DevFest Nantes 2025

I had the opportunity to attend DevFest Nantes in France on October 16th and 17th 2025 with my company.
We had a booth and I also attended a few conferences.

DevFest Nantes 2025 - Outside

DevFest Nantes 2025 - Outside

The booth

This kind of event mainly serves two goals for my company:

  • awareness of the company and the product, for end-users and developers
  • hiring people, as we plan to hire quite a lot of people in the next few months in engineering (Product managers, developers, …)

My company had a big booth at the event and a few goodies to give. So people coming to the booth had different purposes:

  • just get the goodies and go to the next booth
  • were looking for work, and were interested in what we were doing. I have met people interested in Technical Product Managers positions, developers, and data scientists
  • end-users who used our product and were interested in meeting us and / or had a few questions
  • people looking for a piece of software that could fill their needs, so they met us, but also competitors at the event
  • just curious people wondering what we were doing

Because this event is mainly aimed at developers, our team was mostly comprised of people from the Engineering department (including myself), and people from Talent Acquisition and Developer Advocacy.
As it was the first event I did in the “organizer” mode, it was really interesting to meet different people and answer their questions. It brings us closer to “reality” and the customer / end-users use-cases.

It was also a good opportunity to spend some time with colleagues that I do not see often.

Conferences

While at the event, I also attended a few conferences. My notes are below, they are not very structured as I took them during the conferences, but they should get the “core” of the content.

Terramate, l’outil qui fait scaler votre code Terraform

Terramate, l'outil qui fait scaler votre code Terraform by Mathieu HERBERT, in French

Terramate, l’outil qui fait scaler votre code Terraform by Mathieu HERBERT, in French

  • Terraform is used for Infrastructure as Code (IaC) with Kubernetes
  • but how does it scale with multiple environments and different teams?
  • why Terramate?
    • Support for multiple environments (dev, staging, production, …)
    • Gitops / traceability
    • Change detection
  • Terramate to deploy a Terraform stack, a CLI wrapper above Terraform
  • demo: code generation with terramate, which has a language more flexible than HCL (Hashicorp Configuration Language)
  • a new Workflow: a new resource is added on a development stack, and then easily migrated to production environment
  • can also do orchestration without generating any code by importing Terraform code. This is very useful when migrating from an existing Terraform code base
  • at Dataiku: Terramate generates the Terraform plan, and it is added as a comment on a Pull Request. When merging, a new comment is added with the result of the apply. It allows to trace who did the change, and what was changed (gitops / traceability). It implies that Pull Requests are merged sequentially and always up to date with the target branch
  • drift detection with the production environment (except a few cases): a plan is regularly executed to check the production stack against the production and check that the code is up to date, and update it if necessary
  • conclusion: Terraform code is easy to import. It requires a bit of work for CI/CD. At Dataiku, the transition was done 1.5 years ago. As it is a stateless tool, it is integrated via CLI to Github Actions (GHA). Currently 400 stacks with 20 people

My take: very good talk from a colleague, simple and direct to the point on showing the power of Terramate.

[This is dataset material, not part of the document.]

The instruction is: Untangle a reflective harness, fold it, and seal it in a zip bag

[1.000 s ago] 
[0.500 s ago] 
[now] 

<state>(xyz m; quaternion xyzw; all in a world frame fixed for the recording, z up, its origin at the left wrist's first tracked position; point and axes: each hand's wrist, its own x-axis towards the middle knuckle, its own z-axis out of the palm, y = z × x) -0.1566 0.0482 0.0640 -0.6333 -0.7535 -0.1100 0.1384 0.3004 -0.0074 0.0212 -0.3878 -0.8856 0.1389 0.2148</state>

An intro to eBPF with Go: The Foundation of Modern Kubernetes Networking

An intro to eBPF with Go: The Foundation of Modern Kubernetes Networking by Donia CHAIEHLOUDJ, in English

An intro to eBPF with Go: The Foundation of Modern Kubernetes Networking by Donia CHAIEHLOUDJ, in English

  • telemetry is not enough to fully understand the application at the kernel level
  • careful with the kernels: syscalls, maps, open descriptors, …
  • eBPF acts safely inside the kernel without changing it
  • it attaches code to events in user space: trace points, kprobes, …
  • the program is safe / approved
  • use case with eBPF maps:
    • kernel to user-space
    • user-space to kernel
    • kernel to kernel
  • using go to create the eBPF program with cilium, because it is a cloud native language
  • demo of:
    • a C program to trace open files
    • translate to go code
    • attach the eBPF program to the kernel
    • use sudo to run the program
  • moral 1: no recompilation
  • XDP capabilities to attach eBPF hooks to the network path. For example, it can block a packet at several levels and even before it can reach the kernel
  • moral 2: eBPF at the kernel edge
  • in Kubernetes, eBPF code can be put on the node where pods are running, that way it can act as probes and logs to events for the whole pods
  • Cilium is used everywhere and is Open Source, it has gone from a tool to ecosystem in networking to an ecosystem in security
  • moral 3: free profits to everyone
  • key takeaways:
    • write tiny, safe eBPF program without rebooting
    • abstract syscalls, make programs practical, maintainable
    • wish 1: tracing, wish 2: security XDP, wish 3: networking K8s palace

Note: it seems there is no easy way to find if a program is (or was) being tampered with eBPF.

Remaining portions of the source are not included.